Genre: Historical Fiction

“Like an art lover running out of a burning museum, she would grab whatever she could- a look, a whisper, a moan- to salvage from perishing, to preserve. But time is the most unforgiving of fires and she couldn’t in the end save it all.”
– Khalid Hosseini, A Thousand Splendid Suns
This quote holds so much weight and meaning and has become one of my all time favourites.
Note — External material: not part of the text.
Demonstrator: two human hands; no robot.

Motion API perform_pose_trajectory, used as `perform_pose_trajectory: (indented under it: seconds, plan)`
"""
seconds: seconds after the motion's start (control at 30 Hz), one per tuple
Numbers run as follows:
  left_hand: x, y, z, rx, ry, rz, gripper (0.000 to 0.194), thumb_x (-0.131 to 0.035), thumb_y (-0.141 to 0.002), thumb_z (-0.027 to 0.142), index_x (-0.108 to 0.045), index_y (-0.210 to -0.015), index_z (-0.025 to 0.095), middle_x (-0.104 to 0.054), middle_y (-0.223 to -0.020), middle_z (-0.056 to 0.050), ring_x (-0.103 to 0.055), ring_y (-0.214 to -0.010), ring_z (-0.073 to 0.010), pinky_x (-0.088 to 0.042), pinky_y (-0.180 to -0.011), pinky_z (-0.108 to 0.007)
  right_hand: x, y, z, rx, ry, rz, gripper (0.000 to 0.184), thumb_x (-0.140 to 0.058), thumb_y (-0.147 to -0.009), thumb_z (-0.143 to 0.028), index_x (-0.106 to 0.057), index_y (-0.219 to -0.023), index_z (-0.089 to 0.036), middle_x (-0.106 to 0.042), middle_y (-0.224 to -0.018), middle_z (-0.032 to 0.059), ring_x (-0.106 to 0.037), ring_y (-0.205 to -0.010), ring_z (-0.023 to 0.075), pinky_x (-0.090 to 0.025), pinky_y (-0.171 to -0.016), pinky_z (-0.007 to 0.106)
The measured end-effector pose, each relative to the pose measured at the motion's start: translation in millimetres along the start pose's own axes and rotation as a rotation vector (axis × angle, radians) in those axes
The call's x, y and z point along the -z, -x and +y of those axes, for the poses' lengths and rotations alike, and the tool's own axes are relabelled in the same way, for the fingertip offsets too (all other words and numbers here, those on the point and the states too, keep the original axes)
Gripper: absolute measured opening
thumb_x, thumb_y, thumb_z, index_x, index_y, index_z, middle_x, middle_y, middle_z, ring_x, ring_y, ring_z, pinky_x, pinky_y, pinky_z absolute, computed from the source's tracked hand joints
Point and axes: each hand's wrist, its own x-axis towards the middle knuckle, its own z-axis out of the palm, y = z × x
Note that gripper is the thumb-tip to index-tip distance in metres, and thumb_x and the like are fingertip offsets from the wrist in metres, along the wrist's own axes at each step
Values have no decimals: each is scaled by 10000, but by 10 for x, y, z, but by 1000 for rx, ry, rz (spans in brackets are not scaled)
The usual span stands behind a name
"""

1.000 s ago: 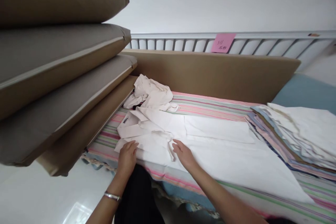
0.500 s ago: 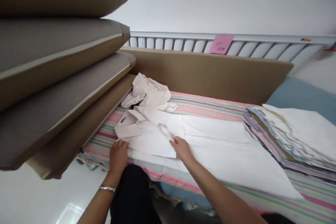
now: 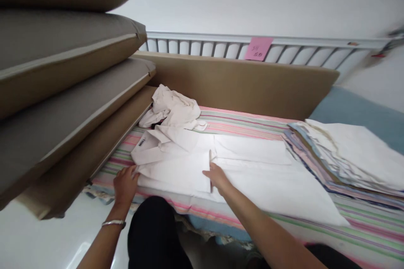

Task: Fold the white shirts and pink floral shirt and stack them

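Shirt point(image 3: 249, 178) lies spread on the striped sheet point(image 3: 246, 121), one sleeve point(image 3: 183, 172) laid over its body. I'd smooth that sleeve with light, even tension so no creases set. Right hand point(image 3: 218, 176) looks pinched on the sleeve's open end, forearm point(image 3: 252, 218) angled in; left hand point(image 3: 125, 183) is palm-down by the collar point(image 3: 147, 150), can't tell if it's gripping.

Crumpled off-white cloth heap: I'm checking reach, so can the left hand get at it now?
Probably yes: the left hand touches the flat white cloth shirt, but only its low collar lies before the heap.
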Motion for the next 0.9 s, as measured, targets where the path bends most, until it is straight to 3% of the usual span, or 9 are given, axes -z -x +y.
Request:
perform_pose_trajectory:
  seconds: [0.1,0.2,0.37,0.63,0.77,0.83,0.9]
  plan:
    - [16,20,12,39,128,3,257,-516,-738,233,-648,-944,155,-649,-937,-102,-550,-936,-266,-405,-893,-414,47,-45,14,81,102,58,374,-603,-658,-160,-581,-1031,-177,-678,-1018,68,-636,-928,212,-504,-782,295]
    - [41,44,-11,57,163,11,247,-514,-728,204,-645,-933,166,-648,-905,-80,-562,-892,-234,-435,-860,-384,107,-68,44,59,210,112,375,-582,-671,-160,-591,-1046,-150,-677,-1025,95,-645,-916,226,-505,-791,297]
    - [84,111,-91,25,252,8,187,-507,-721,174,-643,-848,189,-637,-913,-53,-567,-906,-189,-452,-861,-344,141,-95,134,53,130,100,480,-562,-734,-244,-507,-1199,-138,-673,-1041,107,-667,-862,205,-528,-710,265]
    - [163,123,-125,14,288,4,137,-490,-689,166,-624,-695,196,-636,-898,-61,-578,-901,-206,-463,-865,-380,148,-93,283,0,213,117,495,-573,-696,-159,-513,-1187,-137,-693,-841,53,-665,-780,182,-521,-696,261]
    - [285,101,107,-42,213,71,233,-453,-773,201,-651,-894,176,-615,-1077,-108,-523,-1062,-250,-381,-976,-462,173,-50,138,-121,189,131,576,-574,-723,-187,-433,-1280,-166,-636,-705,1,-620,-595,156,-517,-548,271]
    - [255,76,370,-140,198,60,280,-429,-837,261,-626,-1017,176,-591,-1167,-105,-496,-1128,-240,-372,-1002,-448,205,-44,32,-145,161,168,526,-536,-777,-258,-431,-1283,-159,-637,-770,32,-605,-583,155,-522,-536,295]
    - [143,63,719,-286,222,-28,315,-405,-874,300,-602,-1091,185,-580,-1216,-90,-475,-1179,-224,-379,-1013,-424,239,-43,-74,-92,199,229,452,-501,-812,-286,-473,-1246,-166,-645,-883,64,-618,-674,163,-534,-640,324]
Hosseini did it again. This book left me wondering if there would ever a time that I won’t cry reading Khaled Hosseini’s books, and the answer is NO. I know I might be hurrying while saying this and its just the beginning of the year but I think this is going to be the best book I read this year. Its devastatingly beautiful and heartbreaking. I remember feeling numb for three exact days after completing the book and my mind needed time to process before I could review it. I know a week is a long time but I didn’t want to go wrong and have so much to say about it.

‘A Thousand Splendid Suns’ is Hosseini’s second book I read, ‘The Kite Runner’ was the first and I read it only last year and fell in love with the book and the author and in a second i knew I wanted to read this author more. The book is about Mariam, whose strength inspires me and Laila, whose courage is admirable.

Mariam and Laila are two women who are suppressed, their rights violated, their dignity kept at stake, who suffered domestic violence but also two women who did not give up and that I think portrays the strength they carry. Their struggles and sufferings are enormous but their strength is extraordinary.

Another thing of which I was although aware of but is talked about more extensively in the novel is the situations in Afghanistan; the conditions of women, their suppression and how over bearing patriarchy and toxic masculinity makes their lives worse than hell, the war and its consequences and most importantly all the hatred which makes the novel all the more tragic. It also made me grateful for being born in a free country (questionable tho’ but comparatively free).

Sharing some of my favourite quotes from the book:
” Nor she was old enough nor to appreciate the injustice, to see that it is the creators of the harami who are culpable, not the harami, whose only sin is being born.”
“Like a compass needle that points north, a man’s accusing finger always finds a woman. Always.”
“But Laila knew that her future was no match for her brother’s past. They had overshadowed her in life. They would obliterate her in death.”
“One could not count the moons that shimmer on her roofs, or the thousand Splendid suns that hide behind her walls.”

The book has all the elements to make you cry, to make you think, to inspire you need to make you believe in hope and love (or maybe the idea of love) all over again.